Brands that combined aggressive discounting with a noticeable uptick in paid media exposure (particularly increases of 10–30% or more) saw the most pronounced revenue gains. This reinforces the importance of developing an integrated promotional and advertising strategy, rather than treating them as separate levers. If you’re pursuing deeper discounts, back them with additional investment in search and display placements (including pre-seeding demand leading into the event) to ensure discoverability during high-intent periods.
In categories with historically high ad saturation, a sizable percentage of search volume concentrated in just a few terms, and lower branded search activity (e.g., some electronics or personal care subcategories), allocating more budget toward paid media may yield better incremental growth than steeper discounts alone.

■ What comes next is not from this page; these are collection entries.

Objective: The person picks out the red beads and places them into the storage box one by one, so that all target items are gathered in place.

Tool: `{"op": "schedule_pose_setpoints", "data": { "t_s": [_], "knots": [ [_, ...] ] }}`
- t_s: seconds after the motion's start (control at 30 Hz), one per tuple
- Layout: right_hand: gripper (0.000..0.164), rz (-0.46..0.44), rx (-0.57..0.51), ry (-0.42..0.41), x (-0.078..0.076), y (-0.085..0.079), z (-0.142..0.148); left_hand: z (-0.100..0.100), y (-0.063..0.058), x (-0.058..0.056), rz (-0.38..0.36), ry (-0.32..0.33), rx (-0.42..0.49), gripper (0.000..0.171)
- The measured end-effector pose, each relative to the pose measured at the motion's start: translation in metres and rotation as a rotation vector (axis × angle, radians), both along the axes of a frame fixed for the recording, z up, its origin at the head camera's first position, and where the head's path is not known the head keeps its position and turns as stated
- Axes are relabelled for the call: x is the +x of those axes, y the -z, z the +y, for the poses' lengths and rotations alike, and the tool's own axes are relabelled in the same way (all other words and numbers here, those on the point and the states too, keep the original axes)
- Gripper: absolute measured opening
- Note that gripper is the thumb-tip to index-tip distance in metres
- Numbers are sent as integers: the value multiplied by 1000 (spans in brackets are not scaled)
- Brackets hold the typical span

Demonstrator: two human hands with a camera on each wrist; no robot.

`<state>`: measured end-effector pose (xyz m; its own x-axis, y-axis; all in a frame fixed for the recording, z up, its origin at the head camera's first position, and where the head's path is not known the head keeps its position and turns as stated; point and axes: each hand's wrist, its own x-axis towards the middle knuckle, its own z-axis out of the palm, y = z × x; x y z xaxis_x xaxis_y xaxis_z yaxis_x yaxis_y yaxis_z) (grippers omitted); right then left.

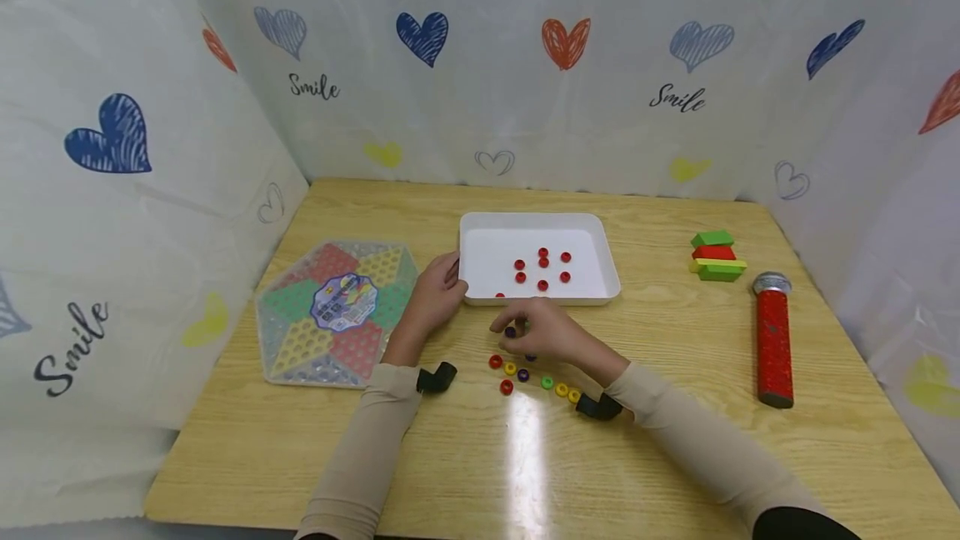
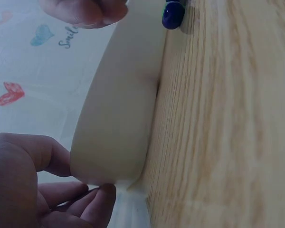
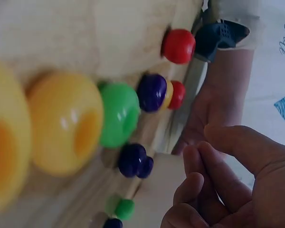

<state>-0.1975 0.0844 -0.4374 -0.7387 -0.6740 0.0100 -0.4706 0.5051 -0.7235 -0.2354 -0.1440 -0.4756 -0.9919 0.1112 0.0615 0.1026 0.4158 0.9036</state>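
Note:
At the left front corner of the white tray [image 1: 540,301], my left hand [image 1: 437,294] pinches the wall between thumb and fingers; the left wrist view shows that tray wall [image 2: 116,104] close up. Several red beads [image 1: 543,262] lie inside the tray. My right hand [image 1: 543,329] hovers just in front of the tray, fingers loosely bent, with a gap between thumb and fingertips and nothing visible in it. Below it are purple beads [image 3: 132,160] and a green bead [image 3: 124,209]. Nearer the wrist, yellow beads [image 1: 561,389], another green bead [image 1: 547,382] and red beads [image 1: 496,362] lie on the wood.
Left of the tray lies a six-sided Chinese checkers board [image 1: 307,340] with a clear cover and a round label. Stacked green, red and yellow blocks [image 1: 717,253] stand at the back right. In front of them lies a red glittery tube [image 1: 773,344] with a silver end.

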Motion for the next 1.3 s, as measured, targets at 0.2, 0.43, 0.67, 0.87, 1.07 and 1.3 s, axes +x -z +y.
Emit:
{"op": "schedule_pose_setpoints", "data": {
  "t_s": [0.2,0.43,0.67,0.87,1.07,1.3],
  "knots": [
    [20,-64,-18,21,9,9,-5,0,-2,0,12,10,-2,62],
    [19,-138,-22,26,15,14,-8,0,-2,-1,19,7,-9,62],
    [23,-152,-7,21,16,18,-8,-1,-4,0,26,-1,-20,62],
    [21,-144,-2,8,16,22,-9,-1,-5,1,20,-1,-32,62],
    [19,-125,6,6,16,22,-8,0,-4,1,27,1,-17,61],
    [20,-125,13,23,18,20,-7,0,-1,0,21,4,-13,62]
  ]
}}
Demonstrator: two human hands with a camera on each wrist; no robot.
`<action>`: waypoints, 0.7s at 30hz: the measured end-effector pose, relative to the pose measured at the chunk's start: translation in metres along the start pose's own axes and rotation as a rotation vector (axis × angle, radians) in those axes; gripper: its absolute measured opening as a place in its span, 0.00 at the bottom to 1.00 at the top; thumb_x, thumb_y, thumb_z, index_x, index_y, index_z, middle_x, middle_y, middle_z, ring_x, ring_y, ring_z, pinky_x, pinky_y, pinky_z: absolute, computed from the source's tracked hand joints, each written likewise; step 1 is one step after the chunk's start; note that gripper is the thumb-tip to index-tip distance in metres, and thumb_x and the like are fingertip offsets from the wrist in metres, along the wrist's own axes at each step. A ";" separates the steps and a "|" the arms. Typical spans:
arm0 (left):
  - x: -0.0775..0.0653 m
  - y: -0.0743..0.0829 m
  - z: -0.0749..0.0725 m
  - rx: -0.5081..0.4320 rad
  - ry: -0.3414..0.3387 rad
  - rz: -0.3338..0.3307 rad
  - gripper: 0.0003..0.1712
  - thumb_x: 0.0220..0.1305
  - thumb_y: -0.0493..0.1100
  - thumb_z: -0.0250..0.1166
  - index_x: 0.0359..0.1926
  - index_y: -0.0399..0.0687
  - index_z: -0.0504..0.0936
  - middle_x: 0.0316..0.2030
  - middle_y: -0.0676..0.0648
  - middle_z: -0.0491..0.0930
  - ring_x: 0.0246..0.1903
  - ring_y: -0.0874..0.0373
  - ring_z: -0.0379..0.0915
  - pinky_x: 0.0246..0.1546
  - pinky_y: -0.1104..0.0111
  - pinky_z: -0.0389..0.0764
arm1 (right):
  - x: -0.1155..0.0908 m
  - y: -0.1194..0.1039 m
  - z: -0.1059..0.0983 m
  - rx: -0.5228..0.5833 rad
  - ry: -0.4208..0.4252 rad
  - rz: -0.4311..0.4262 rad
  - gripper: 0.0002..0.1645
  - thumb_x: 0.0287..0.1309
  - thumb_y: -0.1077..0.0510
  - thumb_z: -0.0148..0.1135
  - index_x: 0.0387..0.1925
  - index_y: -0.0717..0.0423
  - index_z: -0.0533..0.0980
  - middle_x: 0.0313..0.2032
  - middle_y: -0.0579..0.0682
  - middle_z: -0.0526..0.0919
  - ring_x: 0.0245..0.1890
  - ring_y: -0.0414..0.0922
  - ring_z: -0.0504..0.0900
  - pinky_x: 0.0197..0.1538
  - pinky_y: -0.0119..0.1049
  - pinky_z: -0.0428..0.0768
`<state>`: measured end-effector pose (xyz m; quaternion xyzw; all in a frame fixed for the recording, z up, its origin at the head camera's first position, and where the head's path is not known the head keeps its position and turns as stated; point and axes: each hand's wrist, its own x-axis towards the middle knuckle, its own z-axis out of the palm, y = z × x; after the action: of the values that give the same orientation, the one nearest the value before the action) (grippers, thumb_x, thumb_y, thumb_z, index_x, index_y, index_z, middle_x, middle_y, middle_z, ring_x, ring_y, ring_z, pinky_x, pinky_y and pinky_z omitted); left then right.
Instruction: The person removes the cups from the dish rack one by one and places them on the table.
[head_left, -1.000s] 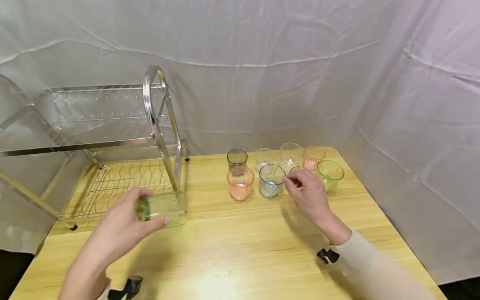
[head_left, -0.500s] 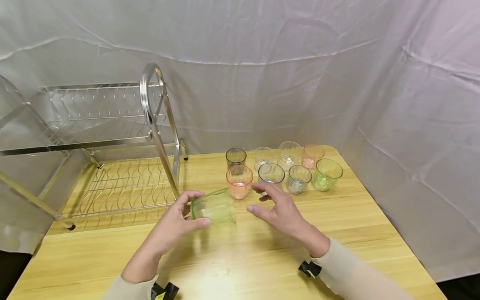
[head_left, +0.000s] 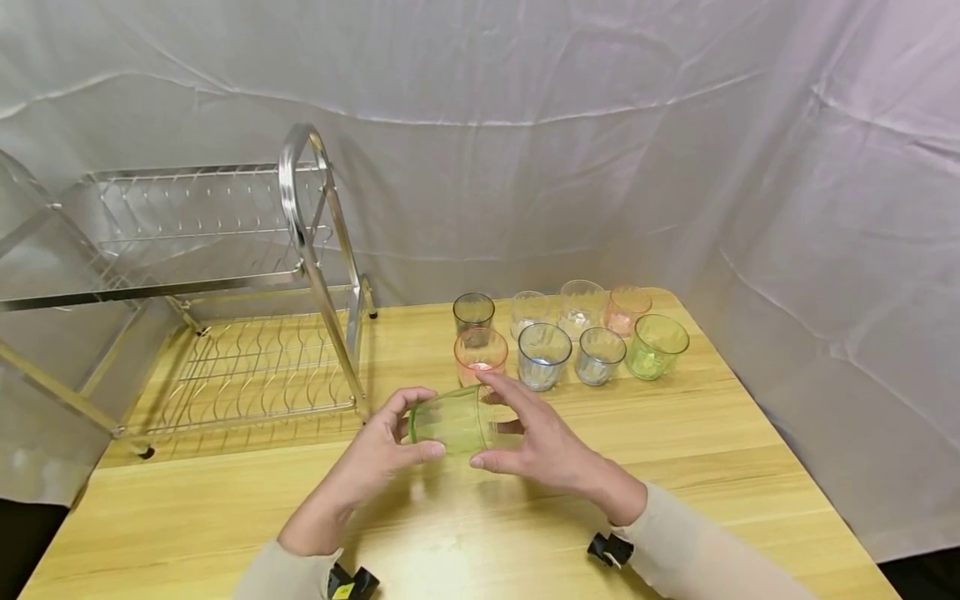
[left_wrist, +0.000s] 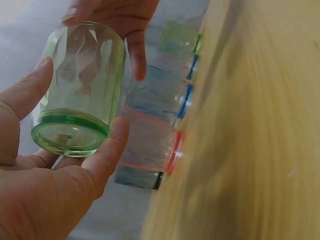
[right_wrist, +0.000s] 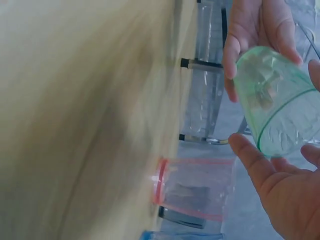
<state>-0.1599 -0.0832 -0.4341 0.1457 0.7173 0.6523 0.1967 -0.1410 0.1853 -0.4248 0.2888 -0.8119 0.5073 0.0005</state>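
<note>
A green tinted drinking glass (head_left: 453, 423) lies sideways in the air above the table, its rim toward the right. My left hand (head_left: 378, 458) grips it round the base end, thumb on the near side and fingers behind. At the other end, the thumb and fingers of my right hand (head_left: 543, 437) curve round the rim. The left wrist view shows the thick green base (left_wrist: 70, 132) between the left fingers. Just beyond the hands stands a red tinted glass (head_left: 482, 354), partly hidden by the right fingers.
Behind the hands stand more upright glasses in two rows, among them a dark one (head_left: 473, 310), a blue one (head_left: 543, 358) and another green one (head_left: 657, 348). A two-tier metal dish rack (head_left: 322, 308) occupies the table's left. Grey cloth (head_left: 525, 192) hangs behind.
The left hand has carried the green glass rightward from beside the rack. The right hand has come away from the standing glasses, moving left and nearer, onto the green glass's rim.
</note>
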 end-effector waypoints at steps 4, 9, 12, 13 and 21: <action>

Conversely, in categories with lower ad saturation and search traffic more widely distributed across search terms and brands, deeper price cuts may provide a higher near-term return even if ad budgets remain steady. Monitoring competitive benchmarks during the lead-up to key retail events can guide that balance.
Methodology
Momentum Commerce analyzed weekly Amazon US sales estimates, daily paid search appearances, and daily average pricing figures from September 14 through October 11, 2025, across the top 10,000 brands by monthly revenue in September 2025. Brands were then segmented into buckets based on the change in average discount-adjusted price and the change in daily total brand paid search appearances observed during Prime Day Big Deal Days 2025 (October 7-8) compared to the three-week average preceding the sale event (September 14-October 4). Comparative revenue change figures reflect the median period-over-period change in estimated weekly sales across all brands in each respective discount and paid appearance change bucket.